Could My Child Have Asthma?

Inhalers & Nebulizers

I've heard some asthma medications may stunt growth. How do these drugs work, and are they safe?

The two most common types are fast-acting bronchodilators and inhaled corticosteroids.

Bronchodilators are used during asthma attacks to relax the muscles surrounding the airways. These "rescue medications" work quickly, usually within 20 minutes, to relieve wheezing, coughing, breathlessness, and other acute symptoms of asthma. They're usually delivered through a metered-dose inhaler or a nebulizer.

Bronchodilators can make your child irritable or restless, so if she does not respond well to them, ask your pediatrician about switching to a newer bronchodilator called Xopenex, suggests Dr. Chiu. It's an improved form of the widely used albuterol that should cause fewer effects. Some brochodilators are available as syrups, but they tend to be the least effective and produce stronger side effects, including fussiness, jitteriness, rapid heart rate, and insomnia.

If your daughter's asthma is mild and her symptoms are infrequent, she may be prescribed only a bronchodilator to be used as needed to relieve her occasional wheezing or coughing. But if she has even mild flare-ups two or more times weekly, she'll need to take a daily anti-inflammatory medication such as inhaled corticosteroids or leukotriene modifiers, says Dr. Chiu.

"Bronchodilators calm the symptoms of asthma but don't touch the underlying inflammation," she explains. "Unless you control the inflammation on a daily basis, your child's symptoms may flare whenever she encounters an allergic trigger, has a virus, or is very active."

Inhaled corticosteroids such as Pulmicort, Azmacort, and Flovent are the most effective drugs for reducing airway inflammation to prevent asthma attacks. Many parents worry about giving their child a daily drug, especially a steroid, but corticosteroids should not be confused with anabolic steroids, which are used to build muscle. Long-term studies have shown that in proper doses, inhaled corticosteroids do not adversely affect a child's growth or bone development, says Dr. Chiu. And they produce far fewer side effects than the oral versions like prednisone, used to control inflammation in acute attacks brought on by not taking a daily inhaled anti-inflammatory, she assures.

"Inhaled cortisone medicine is topically applied to the lungs with minimal risk," Dr. Chiu explains. "It's like applying an over-the-counter hydrocortisone cream on a rash."

Leukotriene modifiers (such as the chewable tablet Singulair, taken once daily) are nonsteroidal anti-inflammatories that may work for younger children.
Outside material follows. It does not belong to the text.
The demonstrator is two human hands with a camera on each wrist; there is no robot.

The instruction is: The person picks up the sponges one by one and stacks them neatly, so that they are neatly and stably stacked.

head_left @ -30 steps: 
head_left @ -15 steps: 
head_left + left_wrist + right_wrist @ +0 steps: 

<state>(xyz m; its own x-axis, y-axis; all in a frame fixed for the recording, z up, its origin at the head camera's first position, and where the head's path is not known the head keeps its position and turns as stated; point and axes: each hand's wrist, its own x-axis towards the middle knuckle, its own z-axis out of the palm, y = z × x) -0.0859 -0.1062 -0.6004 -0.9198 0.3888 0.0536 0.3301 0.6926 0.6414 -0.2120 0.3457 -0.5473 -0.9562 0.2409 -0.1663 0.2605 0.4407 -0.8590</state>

"If a child has mild asthma, and if the parents are very nervous about steroids, it may be reasonable to start with a leukotriene modifier," says Dr. Chiu. "But if after a short trial a child is no better, we'll need to switch her to an inhaled cortisone."

I give my 2-year-old asthmatic son two nebulizer treatments a day. How can we get him to sit still for the 12 minutes it takes each time?

For babies and toddlers, doctors often recommend a nebulizer, which delivers the medications as a mist through a mask that fits over the child's mouth and nose. The downside, as you've realized, is that it may be difficult to persuade a squirming toddler to sit still for the 10 to 15 minutes it takes to deliver a dose.

"Many parents end up chasing their child around the room with the mask, and most of the medication is lost in the air," says Tina Tolomeo, an advanced practice registered nurse at the Yale School of Medicine, section of pediatric respiratory medicine, and president of the National Association of Asthma Educators.

You may want to try an inhaler with a spacer, she suggests. The spacer is essentially a tube, one end of which fits over the child's nose and mouth, while the other fits snugly around the inhaler. When you depress the inhaler, medication is released into the tube, where it's held, allowing the child to breathe it in over several breaths. The whole process takes about three minutes, says Tolomeo, and studies show that the metered-dose inhaler with spacer, when used correctly, is equivalent to or better than a nebulizer.